05*********/ Ruhi'dir benim adım hiç çıkamam evimden
05*********/ Dostlar uydururum hayali mutluyumdur bu yüzden
05*********/ Bir çiçek dürbününden insanlara bakarken
05*********/ Bir gün bir istasyon gördüm trenleri geciken
05*********/ Yolcular el...
Gördüğüm mesajla kendime engel olamayıp güldüm. Başımı kaldırdığımda şaşkınca bana bakıyordu. Aramızda bir adımlık mesafe vardı. Ona sarılmamak için kendimi zor tutuyordum. Elimdeki telefonumdan sıkarak güç alıyordum. Gülümsüyordu.
"Olmasın, demiştim." dedim düz sesle. İfadesini bozmayarak bana bakıyordu. Kalp atışlarımı hissediyordum. Yanaklarım hafiften yanarken başımı eğdim. Aklımdan ona sarıldığımda hızlı atan kalp atışları çıkmıyordu. O gün bir şey söylemeden ayrılmıştık birbirimizden. Beni eve bıraktıktan sonra gitmişti. Ben neler yapıyorum, bilmiyorum. Abi diyemiyordum ona artık. Ben neler yapıyorum, bilemiyorum.
"Prensesim?"
Başımı kaldırdığımda tedirgin hâlde bana bakıyordu. Üzerimde hissettiğim yoğun duygularla sertçe yutkundum. Bu hâlden uzaklaşmalıyım. Evet, sanırım buldum.

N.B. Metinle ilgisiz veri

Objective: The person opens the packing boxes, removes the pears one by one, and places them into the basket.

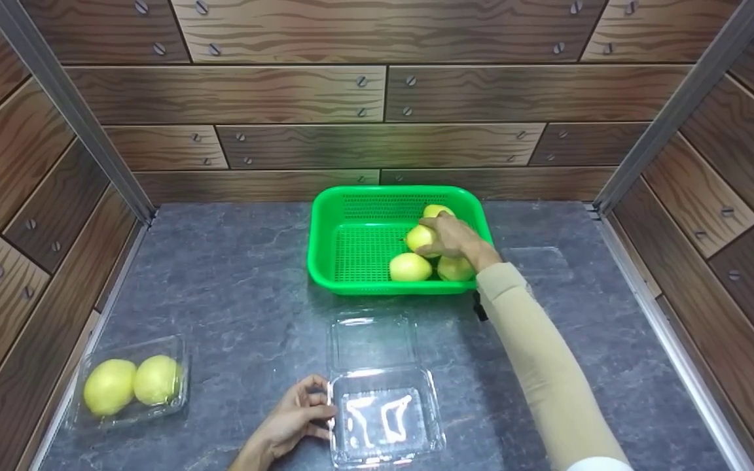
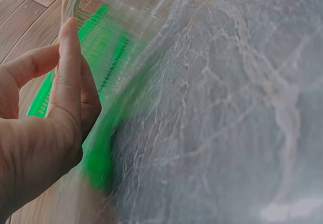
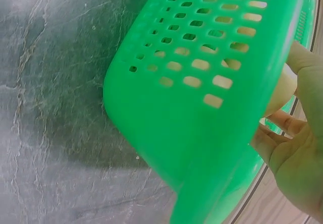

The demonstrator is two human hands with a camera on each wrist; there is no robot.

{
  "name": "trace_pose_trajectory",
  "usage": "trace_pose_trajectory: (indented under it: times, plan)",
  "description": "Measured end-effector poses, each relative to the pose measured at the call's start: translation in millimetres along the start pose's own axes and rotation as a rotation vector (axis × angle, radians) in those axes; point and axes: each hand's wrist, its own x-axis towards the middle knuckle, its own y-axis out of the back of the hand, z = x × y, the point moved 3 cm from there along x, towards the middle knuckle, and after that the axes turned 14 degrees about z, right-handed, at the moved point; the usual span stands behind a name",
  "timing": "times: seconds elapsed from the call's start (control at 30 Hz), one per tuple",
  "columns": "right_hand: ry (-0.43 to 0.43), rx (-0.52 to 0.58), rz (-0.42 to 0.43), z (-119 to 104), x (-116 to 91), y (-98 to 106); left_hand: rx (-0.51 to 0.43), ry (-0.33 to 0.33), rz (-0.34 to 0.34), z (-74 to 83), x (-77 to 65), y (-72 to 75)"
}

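Observation:
My left hand (image 1: 295, 412) pinches the left rim of an open clear plastic clamshell container (image 1: 434, 418), whose lid lies folded back toward the basket. In the left wrist view, the fingers (image 2: 68, 77) meet at the container's edge. My right hand (image 1: 449, 237) reaches into a green plastic basket (image 1: 321, 242) and grips a yellow-green pear (image 1: 419, 241), its thumb and fingers curled round it. Other pears (image 1: 410, 267) lie about that hand in the basket's right half. From the right wrist, the basket wall (image 3: 166, 118) hides most of the gripped pear (image 3: 283, 90).
At the left of the grey marbled tabletop stands a clear clamshell (image 1: 184, 386) with two pears (image 1: 110, 386) inside. Another flat clear plastic piece (image 1: 540, 260) lies right of the basket. A small black object (image 1: 480, 307) shows by the basket's front right corner. Wood-patterned walls enclose the table.

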Motion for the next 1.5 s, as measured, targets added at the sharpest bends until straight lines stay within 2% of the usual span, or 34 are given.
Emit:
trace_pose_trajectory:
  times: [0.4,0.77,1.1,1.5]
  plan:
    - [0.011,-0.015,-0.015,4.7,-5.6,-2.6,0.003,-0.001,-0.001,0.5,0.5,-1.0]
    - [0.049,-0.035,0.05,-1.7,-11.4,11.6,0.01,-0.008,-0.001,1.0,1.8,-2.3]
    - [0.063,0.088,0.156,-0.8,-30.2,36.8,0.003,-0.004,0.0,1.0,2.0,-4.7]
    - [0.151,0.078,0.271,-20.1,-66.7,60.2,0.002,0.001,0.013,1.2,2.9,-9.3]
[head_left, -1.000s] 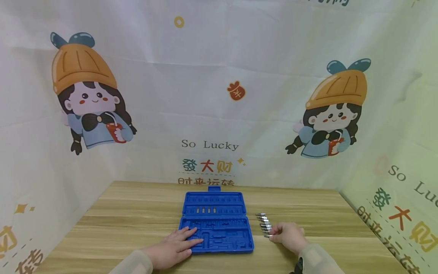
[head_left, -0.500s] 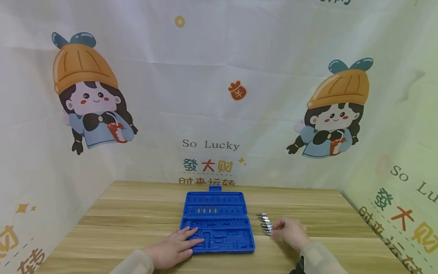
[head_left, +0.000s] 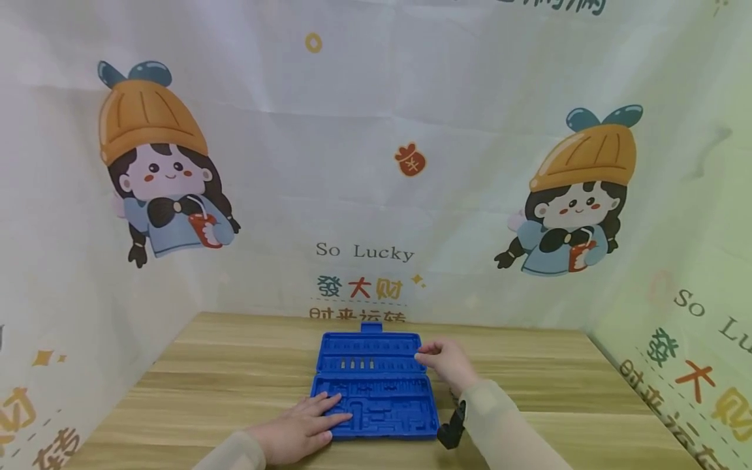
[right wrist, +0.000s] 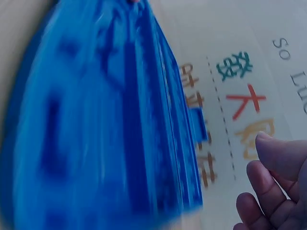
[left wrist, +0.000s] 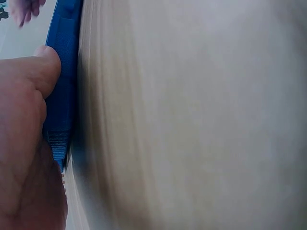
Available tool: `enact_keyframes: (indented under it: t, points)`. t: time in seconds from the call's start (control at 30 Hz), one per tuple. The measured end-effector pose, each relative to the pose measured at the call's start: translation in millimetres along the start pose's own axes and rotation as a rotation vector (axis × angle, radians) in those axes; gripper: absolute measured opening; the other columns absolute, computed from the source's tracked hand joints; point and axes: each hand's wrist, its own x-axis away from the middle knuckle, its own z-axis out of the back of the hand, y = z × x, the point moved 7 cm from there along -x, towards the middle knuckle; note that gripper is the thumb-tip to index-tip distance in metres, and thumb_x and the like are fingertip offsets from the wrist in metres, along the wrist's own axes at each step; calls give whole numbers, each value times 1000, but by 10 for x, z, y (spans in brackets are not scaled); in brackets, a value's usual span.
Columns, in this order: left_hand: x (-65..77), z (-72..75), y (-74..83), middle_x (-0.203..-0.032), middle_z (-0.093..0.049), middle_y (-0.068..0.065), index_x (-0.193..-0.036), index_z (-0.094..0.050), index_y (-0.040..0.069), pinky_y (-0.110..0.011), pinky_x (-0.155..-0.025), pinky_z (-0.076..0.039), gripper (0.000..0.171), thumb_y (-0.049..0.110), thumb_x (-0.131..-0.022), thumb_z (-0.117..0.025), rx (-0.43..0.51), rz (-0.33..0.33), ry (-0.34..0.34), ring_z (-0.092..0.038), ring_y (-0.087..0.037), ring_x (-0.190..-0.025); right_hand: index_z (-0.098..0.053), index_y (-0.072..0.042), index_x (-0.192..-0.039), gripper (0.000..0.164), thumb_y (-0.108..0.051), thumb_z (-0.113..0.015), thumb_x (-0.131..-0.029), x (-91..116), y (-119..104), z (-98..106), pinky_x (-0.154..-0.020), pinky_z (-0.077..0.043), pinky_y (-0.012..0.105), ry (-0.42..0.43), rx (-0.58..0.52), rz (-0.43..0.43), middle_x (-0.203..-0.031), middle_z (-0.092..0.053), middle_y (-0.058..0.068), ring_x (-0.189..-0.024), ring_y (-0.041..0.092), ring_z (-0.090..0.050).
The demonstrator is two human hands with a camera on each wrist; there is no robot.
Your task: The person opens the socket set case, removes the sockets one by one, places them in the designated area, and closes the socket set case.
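A blue plastic bit case (head_left: pixel 384 427) lies unfolded on the wooden table. Four-sided recesses line its upper half, where several small metal bits (head_left: pixel 352 365) stand in a row. My left hand (head_left: pixel 299 424) rests with spread fingers on the case's lower left corner; in the left wrist view its thumb (left wrist: pixel 48 64) lies against the case's side. My right hand (head_left: pixel 449 362) is at the upper half's right edge, thumb and fingers pinched together. The small metal bit it took from the table is hidden by its fingers, as the right wrist view shows only thumb (right wrist: pixel 278 151) and curled fingers.
The loose bits to the right of the case are covered by my right wrist and a black wrist device (head_left: pixel 452 424). A printed cloth (head_left: pixel 352 215) hangs behind the wooden table (head_left: pixel 235 365) and along both sides.
My right hand picked a small metal bit from the row on the table, then moved up and left to the case's upper right edge. My left hand has stayed in place.
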Motion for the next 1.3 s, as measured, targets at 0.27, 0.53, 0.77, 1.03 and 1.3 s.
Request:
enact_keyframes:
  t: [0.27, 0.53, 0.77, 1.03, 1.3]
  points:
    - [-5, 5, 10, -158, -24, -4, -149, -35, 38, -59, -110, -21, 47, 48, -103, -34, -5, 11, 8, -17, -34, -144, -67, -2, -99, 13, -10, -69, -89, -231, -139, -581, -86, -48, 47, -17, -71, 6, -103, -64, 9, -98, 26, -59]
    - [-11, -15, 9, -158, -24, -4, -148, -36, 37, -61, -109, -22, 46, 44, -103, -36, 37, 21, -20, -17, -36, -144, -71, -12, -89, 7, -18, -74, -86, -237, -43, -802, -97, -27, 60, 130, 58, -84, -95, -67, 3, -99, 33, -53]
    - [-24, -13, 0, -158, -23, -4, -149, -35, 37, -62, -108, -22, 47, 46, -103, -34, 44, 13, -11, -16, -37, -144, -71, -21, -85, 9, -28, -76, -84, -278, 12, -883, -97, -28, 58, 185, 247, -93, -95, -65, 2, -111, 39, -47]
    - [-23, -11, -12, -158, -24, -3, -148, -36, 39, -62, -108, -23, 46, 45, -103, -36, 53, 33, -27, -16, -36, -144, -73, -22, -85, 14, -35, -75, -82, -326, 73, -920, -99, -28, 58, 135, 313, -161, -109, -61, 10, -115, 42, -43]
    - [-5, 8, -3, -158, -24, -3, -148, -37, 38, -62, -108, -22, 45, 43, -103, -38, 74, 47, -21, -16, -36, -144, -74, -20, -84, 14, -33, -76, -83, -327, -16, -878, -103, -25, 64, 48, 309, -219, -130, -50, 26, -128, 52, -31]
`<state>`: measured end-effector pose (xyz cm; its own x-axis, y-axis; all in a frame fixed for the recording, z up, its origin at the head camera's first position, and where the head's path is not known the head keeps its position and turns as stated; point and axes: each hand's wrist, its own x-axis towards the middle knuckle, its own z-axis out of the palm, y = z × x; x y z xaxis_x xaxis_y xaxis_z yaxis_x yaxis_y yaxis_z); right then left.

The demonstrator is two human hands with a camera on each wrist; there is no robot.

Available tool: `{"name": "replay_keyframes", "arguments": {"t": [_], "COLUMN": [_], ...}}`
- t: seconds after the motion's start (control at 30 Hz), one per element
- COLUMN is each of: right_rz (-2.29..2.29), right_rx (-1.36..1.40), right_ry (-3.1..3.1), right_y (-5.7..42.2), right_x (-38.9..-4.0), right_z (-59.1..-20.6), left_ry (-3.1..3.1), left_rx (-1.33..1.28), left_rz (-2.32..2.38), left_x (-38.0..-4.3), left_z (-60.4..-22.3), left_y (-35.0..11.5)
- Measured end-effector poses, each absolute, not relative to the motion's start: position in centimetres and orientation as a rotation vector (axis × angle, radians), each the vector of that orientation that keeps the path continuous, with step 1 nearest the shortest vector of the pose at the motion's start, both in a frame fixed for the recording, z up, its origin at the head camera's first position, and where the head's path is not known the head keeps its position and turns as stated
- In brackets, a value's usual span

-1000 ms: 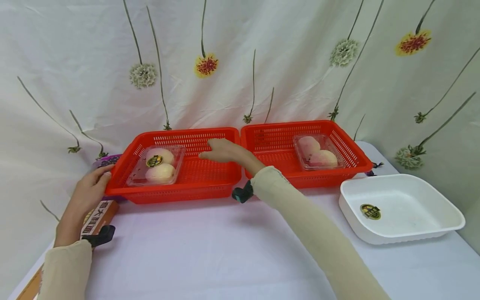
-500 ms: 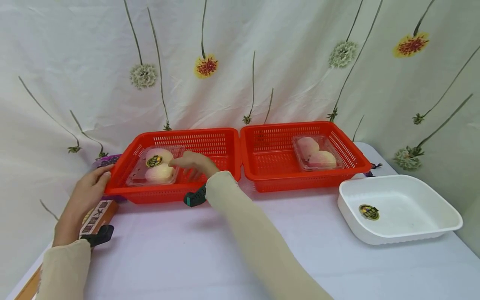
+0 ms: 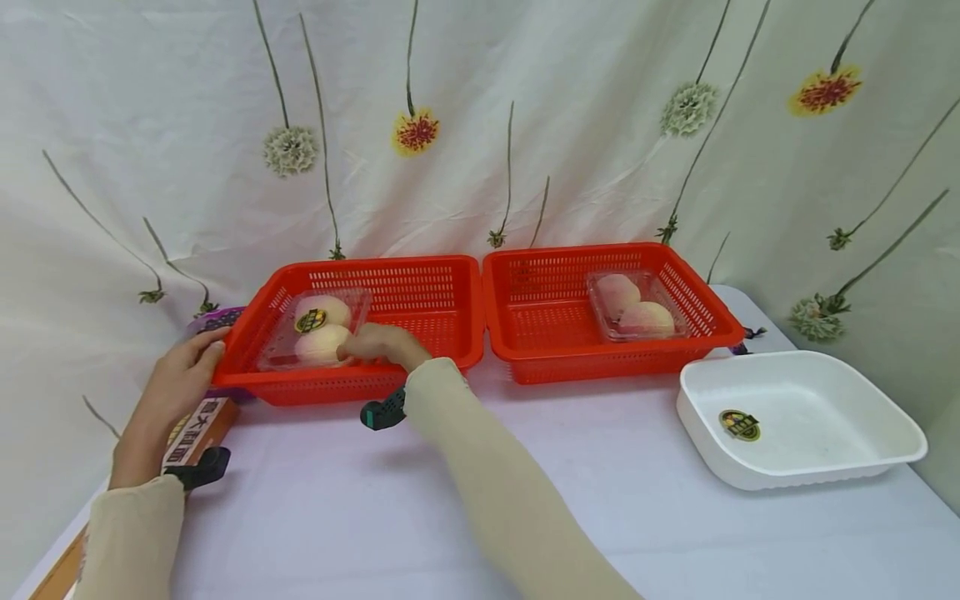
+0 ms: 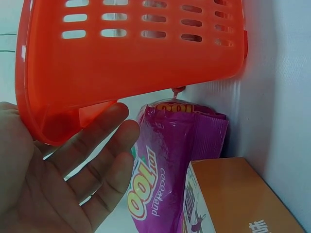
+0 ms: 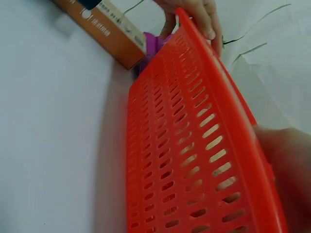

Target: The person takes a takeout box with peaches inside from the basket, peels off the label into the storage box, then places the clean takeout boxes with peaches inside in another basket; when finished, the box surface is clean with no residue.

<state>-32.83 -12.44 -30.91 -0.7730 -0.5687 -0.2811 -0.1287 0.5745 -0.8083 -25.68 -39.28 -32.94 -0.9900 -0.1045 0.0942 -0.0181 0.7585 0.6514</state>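
The left red basket (image 3: 442, 333) holds a clear plastic punnet (image 3: 279, 343) of two pale pink peaches (image 3: 324, 343), with a round dark sticker on its lid. My left hand (image 3: 180, 377) holds the left end of this basket's rim; several of its fingers (image 4: 104, 167) extend past the corner. Inside the basket, my right hand (image 3: 386, 343) is low at the punnet's near right edge, fingers bent down against it. Its fingertips are hidden, and I cannot tell if they grip the punnet. The basket wall also screens most of this hand in the right wrist view.
A second red basket (image 3: 540, 362) stands to the right, with another punnet of peaches (image 3: 647, 320). A white plastic basin (image 3: 817, 417) with a sticker is at the right. Left of the baskets are a purple snack bag (image 4: 167, 170) and an orange-brown box (image 4: 238, 199). A flowered curtain hangs behind.
My right hand has moved left from the basket's right part to the punnet, then lowered beside its near right edge. My left hand stays at the rim.
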Motion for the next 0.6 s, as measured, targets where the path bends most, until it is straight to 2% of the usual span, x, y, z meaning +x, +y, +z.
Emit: {"name": "replay_keyframes", "arguments": {"t": [0.37,0.6], "right_rz": [-1.412,-1.650], "right_rx": [-0.276,-0.304], "right_ry": [2.274,2.085], "right_y": [-12.4,-10.4], "right_x": [-33.1,-34.2], "right_z": [-31.0,-29.6], "left_ry": [-2.827,-2.824], "left_rx": [0.081,0.072], "left_rz": [-1.048,-1.052], "left_x": [-25.8,-25.8], "left_z": [-32.9,-32.9], "left_y": [-39.2,-39.3]}}
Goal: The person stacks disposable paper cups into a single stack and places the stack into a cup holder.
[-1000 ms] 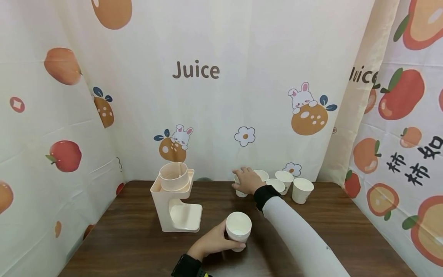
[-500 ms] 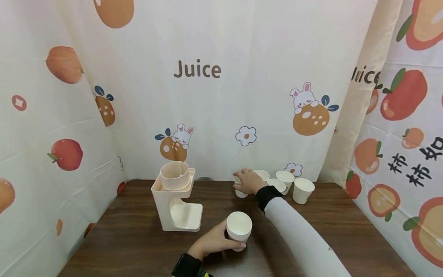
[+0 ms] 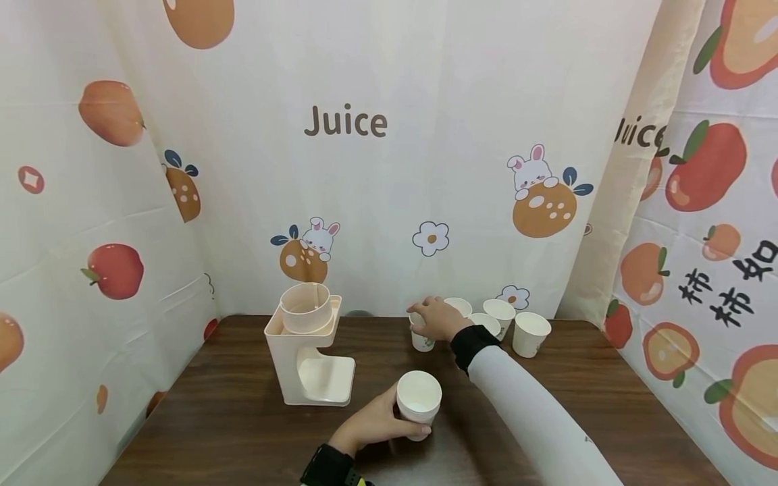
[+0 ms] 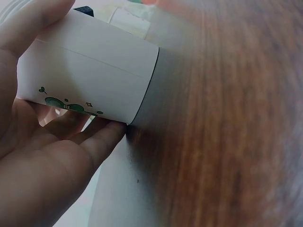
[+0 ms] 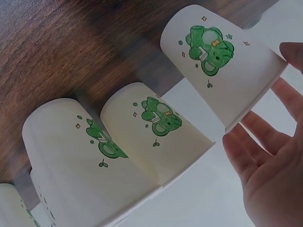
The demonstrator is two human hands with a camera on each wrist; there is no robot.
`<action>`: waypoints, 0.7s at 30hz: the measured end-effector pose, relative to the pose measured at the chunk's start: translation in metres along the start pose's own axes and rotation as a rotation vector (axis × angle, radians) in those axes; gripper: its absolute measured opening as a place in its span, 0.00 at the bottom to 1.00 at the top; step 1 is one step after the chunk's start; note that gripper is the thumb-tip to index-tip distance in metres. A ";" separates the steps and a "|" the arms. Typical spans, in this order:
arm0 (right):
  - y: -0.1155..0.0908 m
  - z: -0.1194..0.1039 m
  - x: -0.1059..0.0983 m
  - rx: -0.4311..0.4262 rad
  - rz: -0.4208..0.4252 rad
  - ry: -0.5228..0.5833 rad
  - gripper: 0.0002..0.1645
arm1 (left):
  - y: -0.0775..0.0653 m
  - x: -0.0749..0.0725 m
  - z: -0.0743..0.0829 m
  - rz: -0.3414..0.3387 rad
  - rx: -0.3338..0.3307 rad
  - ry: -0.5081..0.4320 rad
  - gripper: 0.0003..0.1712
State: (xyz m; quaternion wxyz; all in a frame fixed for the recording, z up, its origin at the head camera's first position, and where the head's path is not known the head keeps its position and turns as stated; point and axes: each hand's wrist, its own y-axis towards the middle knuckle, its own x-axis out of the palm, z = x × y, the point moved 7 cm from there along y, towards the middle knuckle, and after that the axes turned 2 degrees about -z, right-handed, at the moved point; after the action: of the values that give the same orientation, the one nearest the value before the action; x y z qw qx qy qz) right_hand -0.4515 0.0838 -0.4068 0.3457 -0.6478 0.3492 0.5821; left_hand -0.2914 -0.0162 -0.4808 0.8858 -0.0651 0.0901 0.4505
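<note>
My left hand [image 3: 379, 422] grips a small stack of white paper cups [image 3: 419, 398], nested rim over rim, near the front of the table. In the left wrist view the lowest cup [image 4: 94, 66] stands with its base at the wood, fingers and thumb curled round its side. At the back, my right hand [image 3: 436, 318] reaches over a single paper cup [image 3: 422, 342] and holds it by the rim between thumb and fingers. The right wrist view shows this cup [image 5: 222, 66] with a green cartoon print, beside a similar printed cup [image 5: 151, 132].
Several more paper cups stand in a cluster right of my right hand, the outermost cup [image 3: 531, 334] at the far right. A cream juicer-like stand [image 3: 304, 358] with a round top stands on the left of the brown wooden table [image 3: 231, 439]. A fruit-print curtain [image 3: 377, 189] hangs behind.
My right hand has settled lower on the back cup's rim, and the cup's green print now shows in the head view. My left hand and its stack stay in place.
</note>
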 end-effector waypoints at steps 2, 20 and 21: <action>0.000 0.001 0.001 0.009 -0.010 0.012 0.27 | 0.000 0.000 0.000 0.001 -0.004 0.001 0.46; -0.009 0.002 0.003 0.039 -0.045 0.128 0.27 | 0.001 0.000 0.000 0.007 0.001 0.000 0.47; -0.010 0.001 0.003 0.037 -0.044 0.133 0.27 | 0.001 0.000 0.000 0.006 0.003 -0.003 0.47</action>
State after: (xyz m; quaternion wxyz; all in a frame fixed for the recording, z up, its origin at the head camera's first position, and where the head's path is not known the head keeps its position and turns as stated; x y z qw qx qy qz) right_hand -0.4427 0.0896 -0.4091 0.3464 -0.6861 0.3681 0.5233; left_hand -0.2921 -0.0155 -0.4812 0.8847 -0.0626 0.0896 0.4531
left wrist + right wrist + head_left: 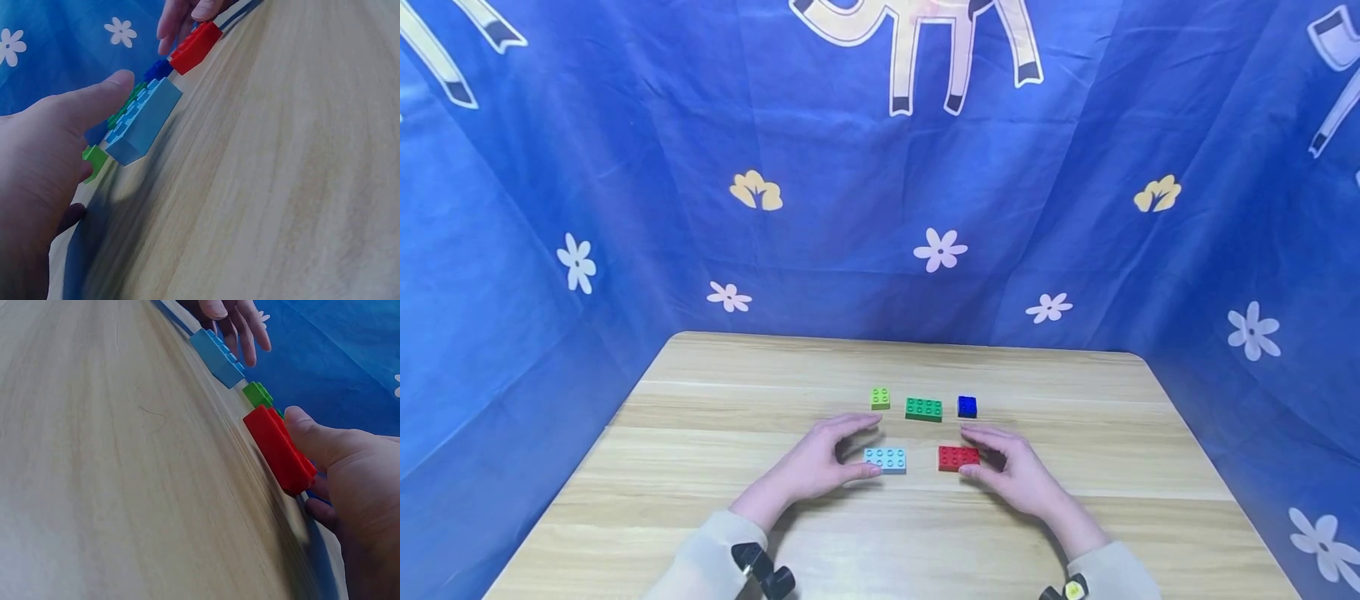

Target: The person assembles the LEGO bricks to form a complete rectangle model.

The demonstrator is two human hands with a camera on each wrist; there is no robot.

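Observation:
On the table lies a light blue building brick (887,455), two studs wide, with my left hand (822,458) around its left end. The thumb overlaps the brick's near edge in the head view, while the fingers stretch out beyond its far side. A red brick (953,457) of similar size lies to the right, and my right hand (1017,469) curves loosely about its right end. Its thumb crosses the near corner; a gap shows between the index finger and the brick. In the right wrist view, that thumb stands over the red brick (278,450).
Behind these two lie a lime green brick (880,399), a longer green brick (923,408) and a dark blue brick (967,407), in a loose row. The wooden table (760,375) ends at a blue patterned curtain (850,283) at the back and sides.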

"Gözlük olmasın, demiştim." dedim kaşlarımı çatarak. Yüzünde beliren gülümseme ile gözlüğünü çıkarmıştı. Off gözlüklü daha mı iyiydi sanki. Böyle de çok şey oldu. Utanıyorum işte.
"Oldu mu prensesim?"
"Yok ya düşündüm de gözlüğünü tak. Büyüyünce çıkartırsın." dedim gülerek. Güldü. Ona bakarken elindeki gözlüğü bana takmıştı. Şaşkınca ona bakarken sözleri üzerine kalakaldım. Hı?
"Bana öyle bakma."
Durdu. Devam eden sözleriyle kalp atışlarımı hissettim. O günkü gibi bakıyordu bana.